- WHAT IS EXPECTED:
All that is needed is the listing, given back exactly.

*****

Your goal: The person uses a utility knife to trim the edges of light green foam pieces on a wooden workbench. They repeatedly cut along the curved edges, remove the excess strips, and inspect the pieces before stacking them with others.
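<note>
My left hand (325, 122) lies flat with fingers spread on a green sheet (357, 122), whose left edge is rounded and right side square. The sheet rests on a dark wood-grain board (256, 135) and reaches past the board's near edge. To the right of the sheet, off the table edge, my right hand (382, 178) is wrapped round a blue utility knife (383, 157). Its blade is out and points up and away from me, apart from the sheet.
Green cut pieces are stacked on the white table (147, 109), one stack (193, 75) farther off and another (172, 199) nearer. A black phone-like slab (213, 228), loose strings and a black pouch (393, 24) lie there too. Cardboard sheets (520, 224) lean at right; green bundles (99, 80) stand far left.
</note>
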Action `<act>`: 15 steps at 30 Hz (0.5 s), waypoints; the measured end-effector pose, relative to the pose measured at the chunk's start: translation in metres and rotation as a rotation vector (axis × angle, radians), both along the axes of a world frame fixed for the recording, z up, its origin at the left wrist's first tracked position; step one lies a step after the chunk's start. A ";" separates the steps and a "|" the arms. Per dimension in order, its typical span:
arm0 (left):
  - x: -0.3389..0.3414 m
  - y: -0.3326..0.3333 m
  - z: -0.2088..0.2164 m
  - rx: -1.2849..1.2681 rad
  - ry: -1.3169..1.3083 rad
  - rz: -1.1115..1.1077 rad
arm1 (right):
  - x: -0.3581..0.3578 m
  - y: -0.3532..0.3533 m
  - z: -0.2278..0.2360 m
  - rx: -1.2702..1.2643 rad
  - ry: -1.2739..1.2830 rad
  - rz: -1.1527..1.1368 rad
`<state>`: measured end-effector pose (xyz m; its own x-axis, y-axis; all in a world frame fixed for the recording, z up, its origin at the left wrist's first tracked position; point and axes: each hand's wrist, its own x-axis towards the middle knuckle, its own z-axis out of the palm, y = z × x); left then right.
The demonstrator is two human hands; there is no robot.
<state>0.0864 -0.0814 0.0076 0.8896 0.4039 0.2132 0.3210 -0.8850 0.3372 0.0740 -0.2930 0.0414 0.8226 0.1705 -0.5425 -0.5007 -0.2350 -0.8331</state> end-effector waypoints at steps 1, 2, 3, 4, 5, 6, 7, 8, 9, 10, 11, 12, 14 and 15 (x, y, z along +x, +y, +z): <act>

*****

- ANSWER BELOW:
Your goal: The person uses a utility knife to trim the edges of light green foam pieces on a wooden workbench. They repeatedly cut along the curved edges, remove the excess strips, and inspect the pieces before stacking them with others.
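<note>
My left hand (325, 122) lies flat with fingers spread on a green sheet (357, 122), whose left edge is rounded and right side square. The sheet rests on a dark wood-grain board (256, 135) and reaches past the board's near edge. To the right of the sheet, off the table edge, my right hand (382, 178) is wrapped round a blue utility knife (383, 157). Its blade is out and points up and away from me, apart from the sheet.
Green cut pieces are stacked on the white table (147, 109), one stack (193, 75) farther off and another (172, 199) nearer. A black phone-like slab (213, 228), loose strings and a black pouch (393, 24) lie there too. Cardboard sheets (520, 224) lean at right; green bundles (99, 80) stand far left.
</note>
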Action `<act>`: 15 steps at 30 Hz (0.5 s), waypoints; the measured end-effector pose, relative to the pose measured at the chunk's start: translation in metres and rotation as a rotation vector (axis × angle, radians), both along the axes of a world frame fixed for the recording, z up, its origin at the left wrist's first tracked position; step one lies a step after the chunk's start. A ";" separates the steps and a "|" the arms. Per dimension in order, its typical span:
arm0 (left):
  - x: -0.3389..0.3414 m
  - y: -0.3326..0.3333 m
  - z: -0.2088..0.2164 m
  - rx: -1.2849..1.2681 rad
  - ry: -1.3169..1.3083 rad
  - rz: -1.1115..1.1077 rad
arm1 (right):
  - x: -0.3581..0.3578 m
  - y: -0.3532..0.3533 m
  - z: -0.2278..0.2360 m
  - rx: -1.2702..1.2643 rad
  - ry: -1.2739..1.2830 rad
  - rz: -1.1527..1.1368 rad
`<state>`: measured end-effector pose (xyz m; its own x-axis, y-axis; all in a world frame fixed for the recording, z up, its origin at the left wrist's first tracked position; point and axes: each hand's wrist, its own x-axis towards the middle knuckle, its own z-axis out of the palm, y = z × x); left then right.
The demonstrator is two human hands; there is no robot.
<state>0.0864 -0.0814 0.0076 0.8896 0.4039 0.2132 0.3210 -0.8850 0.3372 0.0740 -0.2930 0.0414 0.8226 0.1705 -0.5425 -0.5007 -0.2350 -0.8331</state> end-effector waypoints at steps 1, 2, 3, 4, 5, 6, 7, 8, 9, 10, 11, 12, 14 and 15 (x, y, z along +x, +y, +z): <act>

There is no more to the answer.